WORK REQUEST: Track down every line below that holds "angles" and copy it.

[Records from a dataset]
***
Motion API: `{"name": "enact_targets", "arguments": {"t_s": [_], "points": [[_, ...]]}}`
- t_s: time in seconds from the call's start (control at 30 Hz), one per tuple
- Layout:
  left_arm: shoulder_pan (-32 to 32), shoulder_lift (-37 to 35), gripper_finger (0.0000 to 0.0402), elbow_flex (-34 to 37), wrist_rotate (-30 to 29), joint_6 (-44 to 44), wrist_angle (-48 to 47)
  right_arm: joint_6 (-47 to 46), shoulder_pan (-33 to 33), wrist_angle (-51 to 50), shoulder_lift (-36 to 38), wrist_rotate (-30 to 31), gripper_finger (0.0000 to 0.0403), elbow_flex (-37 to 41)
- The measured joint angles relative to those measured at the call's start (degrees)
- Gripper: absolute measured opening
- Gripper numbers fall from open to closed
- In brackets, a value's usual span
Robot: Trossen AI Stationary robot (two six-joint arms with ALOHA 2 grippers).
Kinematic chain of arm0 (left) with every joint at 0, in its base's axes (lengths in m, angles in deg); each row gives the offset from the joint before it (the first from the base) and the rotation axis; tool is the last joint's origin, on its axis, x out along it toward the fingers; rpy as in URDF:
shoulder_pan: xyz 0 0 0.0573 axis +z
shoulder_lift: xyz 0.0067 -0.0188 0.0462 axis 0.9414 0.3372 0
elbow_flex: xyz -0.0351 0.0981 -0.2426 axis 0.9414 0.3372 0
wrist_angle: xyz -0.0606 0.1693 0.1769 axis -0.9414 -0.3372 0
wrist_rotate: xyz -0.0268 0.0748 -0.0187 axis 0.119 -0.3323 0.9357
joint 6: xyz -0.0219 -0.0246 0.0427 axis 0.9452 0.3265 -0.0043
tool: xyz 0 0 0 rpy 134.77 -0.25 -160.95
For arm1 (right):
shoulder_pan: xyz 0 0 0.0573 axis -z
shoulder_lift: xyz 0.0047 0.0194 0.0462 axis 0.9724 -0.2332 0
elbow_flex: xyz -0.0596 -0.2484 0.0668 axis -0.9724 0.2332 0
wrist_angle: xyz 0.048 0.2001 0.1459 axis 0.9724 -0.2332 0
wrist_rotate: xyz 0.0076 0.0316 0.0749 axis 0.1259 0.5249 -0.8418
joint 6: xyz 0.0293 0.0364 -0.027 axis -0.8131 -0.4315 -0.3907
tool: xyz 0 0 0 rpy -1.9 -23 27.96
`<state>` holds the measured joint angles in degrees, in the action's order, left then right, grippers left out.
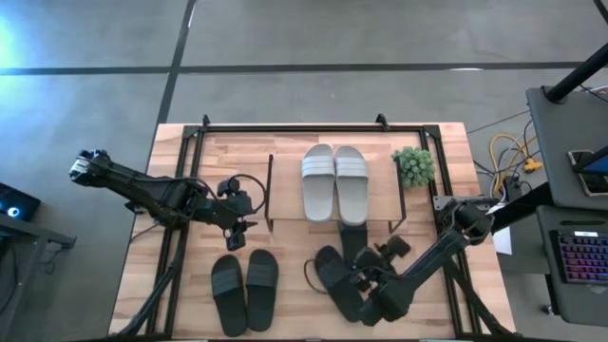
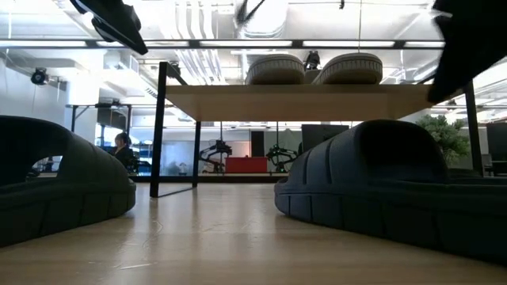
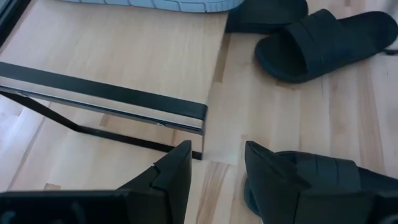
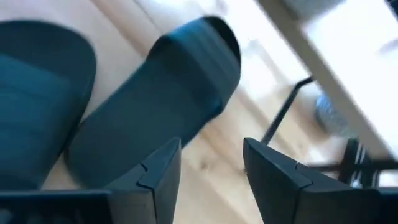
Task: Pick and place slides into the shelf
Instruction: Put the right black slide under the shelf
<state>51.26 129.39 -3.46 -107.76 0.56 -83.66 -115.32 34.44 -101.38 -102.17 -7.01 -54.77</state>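
We count one pair done: the light grey-white slides (image 1: 334,182) lie side by side on the top board of the shelf (image 1: 285,185), soles down and toes toward the front edge of the table (image 1: 171,285). The lower tier looks bare in the low view, as far as we can see under the board.

Four black slides are left on the table. One black pair (image 1: 244,290) lies just in front of the left gripper (image 1: 236,211), which hangs by the shelf's left side frame with its fingers spread and nothing between them. In its wrist view we see the frame's rail just ahead of the fingertips and a black slide close beside one finger.

The right gripper (image 1: 373,269) sits low over the second black pair. Its fingers stand apart in the wrist view and we see nothing pinched between them; bare wood shows in the gap. One black slide (image 4: 155,106) lies just ahead of it, apart from the fingers, and the other one (image 4: 37,93) lies right beside that, both in front of the shelf's lower opening. A small potted plant (image 1: 414,165) stands beyond this gripper, at the shelf's right end.

We judge the task about a third done, with four slides to shelve.
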Motion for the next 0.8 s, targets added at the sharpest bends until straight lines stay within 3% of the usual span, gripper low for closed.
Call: {"name": "enact_targets", "arguments": {"t_s": [0.17, 0.37, 0.8], "points": [[-1.53, 0.01, 0.0135, 0.31, -1.53, 0.05, 0.04, 0.41, 1.39, 1.46, -0.36, 4.16, 0.0165, 0.94], [-1.81, 0.02, 0.0135, 0.75, -3.33, 0.08, 0.06, 1.52, 3.33, 8.26, -1.49, 4.11, 0.0168, 2.87], [-1.79, 0.02, 0.0135, 0.76, -5.94, -0.39, 0.07, 0.95, 9.44, 13.31, -1.49, 5.95, 0.0126, 6.73]]}}
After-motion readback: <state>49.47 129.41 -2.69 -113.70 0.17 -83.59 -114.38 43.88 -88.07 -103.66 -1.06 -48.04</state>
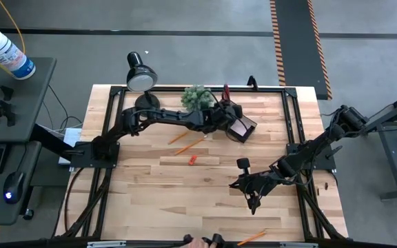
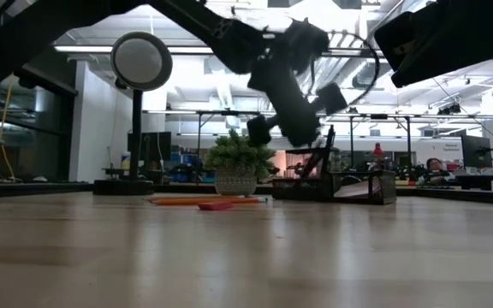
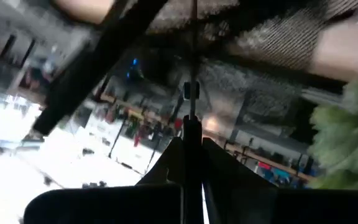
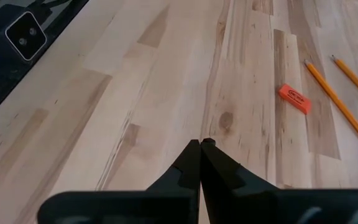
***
OUTPUT FOR THIS TASK:
- The measured joint angles relative to those measured at the call's start (degrees)
Kinematic chain of arm0 (left) with every joint at 0, in its base's axes (lengths in m, angles in deg); each row gives the offset from the joint before it (the first from the base) and the rotation axis; tool is the last joint's origin, on its axis, x out along it toward the fingers; rpy as in URDF:
`<state>` holds the measured joint angles in degrees, in the action's order, left then right, grippers left out.

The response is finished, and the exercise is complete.